転生(未遂)秘書は恋人も兼任いたします
整った顔をしているとは思っていたけれど、ここまでとは。それは、自他ともに認める美人の私が嫉妬心を抱くほどだ。
「はい、これ」
私がぼーっとしている間にポケットからレザー調の小さなケースを取り出した彼は、その中から1枚の紙を抜き取ると、ずいっとこちらに差し出してくる。
彼の声にハッとした私は、それをおずおずと受け取ると、その小さな紙に視線を落とした。
「…九条 逸生……?」
渡された小さな紙はどうやら名刺だったようで、そこに印字されている字を口に出して読めば、目の前の男は「うん」と笑みを浮かべながら頷く。
「…九条って、もしかしてあの九条さん?」
九条。恐らく、この街で九条という名前を知らない人はいないと思う。
九条グループは様々な事業を手がける会社で、この辺ではかなり有名。しかもこの男、どうやらその会社の専務らしい。
そんな人が、一体どうしてこんな所に?こういう人って、常にボディガードを連れてるんじゃないの?
それどころか、フードを被ってゲームアプリをしながらひとり夜道を歩いているなんておかし過ぎる。

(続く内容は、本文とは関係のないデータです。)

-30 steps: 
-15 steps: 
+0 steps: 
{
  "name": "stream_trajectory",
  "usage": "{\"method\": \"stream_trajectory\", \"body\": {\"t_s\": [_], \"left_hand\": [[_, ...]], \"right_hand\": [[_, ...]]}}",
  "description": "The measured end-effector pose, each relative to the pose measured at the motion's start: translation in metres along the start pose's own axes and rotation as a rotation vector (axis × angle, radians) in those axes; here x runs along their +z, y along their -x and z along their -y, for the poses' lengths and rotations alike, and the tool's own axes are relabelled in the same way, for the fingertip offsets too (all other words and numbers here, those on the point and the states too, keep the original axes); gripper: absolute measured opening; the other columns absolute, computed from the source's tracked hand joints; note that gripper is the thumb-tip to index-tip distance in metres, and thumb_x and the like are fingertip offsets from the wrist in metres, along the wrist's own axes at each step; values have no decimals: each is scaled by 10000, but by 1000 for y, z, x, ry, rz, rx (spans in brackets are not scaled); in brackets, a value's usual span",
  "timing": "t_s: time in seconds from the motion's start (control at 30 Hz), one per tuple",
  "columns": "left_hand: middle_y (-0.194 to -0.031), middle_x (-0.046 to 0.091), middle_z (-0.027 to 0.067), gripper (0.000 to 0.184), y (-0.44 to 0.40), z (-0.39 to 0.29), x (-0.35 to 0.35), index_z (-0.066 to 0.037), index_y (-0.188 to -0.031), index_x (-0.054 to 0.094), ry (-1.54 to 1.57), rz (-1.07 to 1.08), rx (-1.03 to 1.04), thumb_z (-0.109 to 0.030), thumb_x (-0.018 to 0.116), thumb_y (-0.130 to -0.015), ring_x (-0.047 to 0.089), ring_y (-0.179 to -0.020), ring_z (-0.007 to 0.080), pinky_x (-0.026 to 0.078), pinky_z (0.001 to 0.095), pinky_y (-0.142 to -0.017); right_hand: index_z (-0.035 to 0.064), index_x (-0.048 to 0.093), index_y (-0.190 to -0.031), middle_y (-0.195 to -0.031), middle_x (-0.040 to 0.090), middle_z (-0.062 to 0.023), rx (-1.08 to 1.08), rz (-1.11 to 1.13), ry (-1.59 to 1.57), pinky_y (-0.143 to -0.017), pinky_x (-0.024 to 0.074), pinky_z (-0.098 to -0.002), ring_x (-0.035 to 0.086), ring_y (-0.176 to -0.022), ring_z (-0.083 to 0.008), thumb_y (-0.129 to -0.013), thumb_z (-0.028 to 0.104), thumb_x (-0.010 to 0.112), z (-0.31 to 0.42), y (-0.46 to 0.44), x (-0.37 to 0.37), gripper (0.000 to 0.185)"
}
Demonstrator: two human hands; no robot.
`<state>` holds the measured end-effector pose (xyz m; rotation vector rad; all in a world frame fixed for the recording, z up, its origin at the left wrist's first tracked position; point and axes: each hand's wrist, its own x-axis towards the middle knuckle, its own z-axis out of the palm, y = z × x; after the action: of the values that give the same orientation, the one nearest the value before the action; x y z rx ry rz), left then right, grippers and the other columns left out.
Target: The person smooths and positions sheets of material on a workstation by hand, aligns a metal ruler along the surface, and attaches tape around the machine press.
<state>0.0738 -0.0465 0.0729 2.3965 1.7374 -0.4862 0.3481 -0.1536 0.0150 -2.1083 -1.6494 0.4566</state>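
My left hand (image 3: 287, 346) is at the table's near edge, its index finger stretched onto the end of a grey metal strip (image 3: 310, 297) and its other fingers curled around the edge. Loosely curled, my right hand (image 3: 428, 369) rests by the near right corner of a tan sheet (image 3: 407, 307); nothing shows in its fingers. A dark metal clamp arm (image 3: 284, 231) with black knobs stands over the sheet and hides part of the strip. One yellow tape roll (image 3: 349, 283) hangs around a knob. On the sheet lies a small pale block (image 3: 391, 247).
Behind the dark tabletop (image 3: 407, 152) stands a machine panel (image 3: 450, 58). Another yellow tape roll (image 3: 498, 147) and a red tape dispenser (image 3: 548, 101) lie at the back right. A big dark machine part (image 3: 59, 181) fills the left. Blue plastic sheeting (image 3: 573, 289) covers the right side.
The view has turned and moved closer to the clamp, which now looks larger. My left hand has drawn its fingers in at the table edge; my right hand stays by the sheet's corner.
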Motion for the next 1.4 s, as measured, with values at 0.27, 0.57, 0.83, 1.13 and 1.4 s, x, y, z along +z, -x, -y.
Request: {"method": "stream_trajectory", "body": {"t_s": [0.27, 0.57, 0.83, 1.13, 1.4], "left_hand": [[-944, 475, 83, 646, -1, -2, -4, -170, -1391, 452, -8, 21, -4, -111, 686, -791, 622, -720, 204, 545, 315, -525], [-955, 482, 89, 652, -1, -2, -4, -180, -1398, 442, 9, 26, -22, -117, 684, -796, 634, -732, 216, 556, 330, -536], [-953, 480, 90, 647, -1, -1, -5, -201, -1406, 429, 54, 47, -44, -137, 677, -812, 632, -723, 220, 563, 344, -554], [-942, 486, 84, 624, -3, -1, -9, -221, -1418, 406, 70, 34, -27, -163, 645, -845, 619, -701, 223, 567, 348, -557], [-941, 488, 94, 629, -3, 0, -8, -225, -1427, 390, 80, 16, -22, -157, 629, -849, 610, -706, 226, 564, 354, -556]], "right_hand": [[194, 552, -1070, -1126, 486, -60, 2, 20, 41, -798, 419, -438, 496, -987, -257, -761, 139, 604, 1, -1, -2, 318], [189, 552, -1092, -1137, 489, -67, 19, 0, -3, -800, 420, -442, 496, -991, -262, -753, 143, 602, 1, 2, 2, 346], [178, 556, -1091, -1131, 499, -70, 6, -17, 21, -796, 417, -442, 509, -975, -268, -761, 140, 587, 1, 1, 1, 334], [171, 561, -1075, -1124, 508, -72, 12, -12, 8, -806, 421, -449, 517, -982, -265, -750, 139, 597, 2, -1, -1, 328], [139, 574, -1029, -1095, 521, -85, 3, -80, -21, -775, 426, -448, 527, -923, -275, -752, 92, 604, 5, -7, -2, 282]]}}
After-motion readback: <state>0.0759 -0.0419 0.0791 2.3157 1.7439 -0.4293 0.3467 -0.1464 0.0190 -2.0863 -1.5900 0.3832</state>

この名刺、まさか偽物じゃないわよね。だって、こんな呑気で自由な男に専務が務まるとは思えないもの。
「あ、その顔。信じてないだろ」
「信じられるわけ、ないじゃないですか…」
もし仮にこの名刺が本物だったとして、どうして急に私を秘書に?恋人ってどういうこと?
どうしよう。この人の考えていることが謎すぎて、どう対応すればいいのか分からないわ。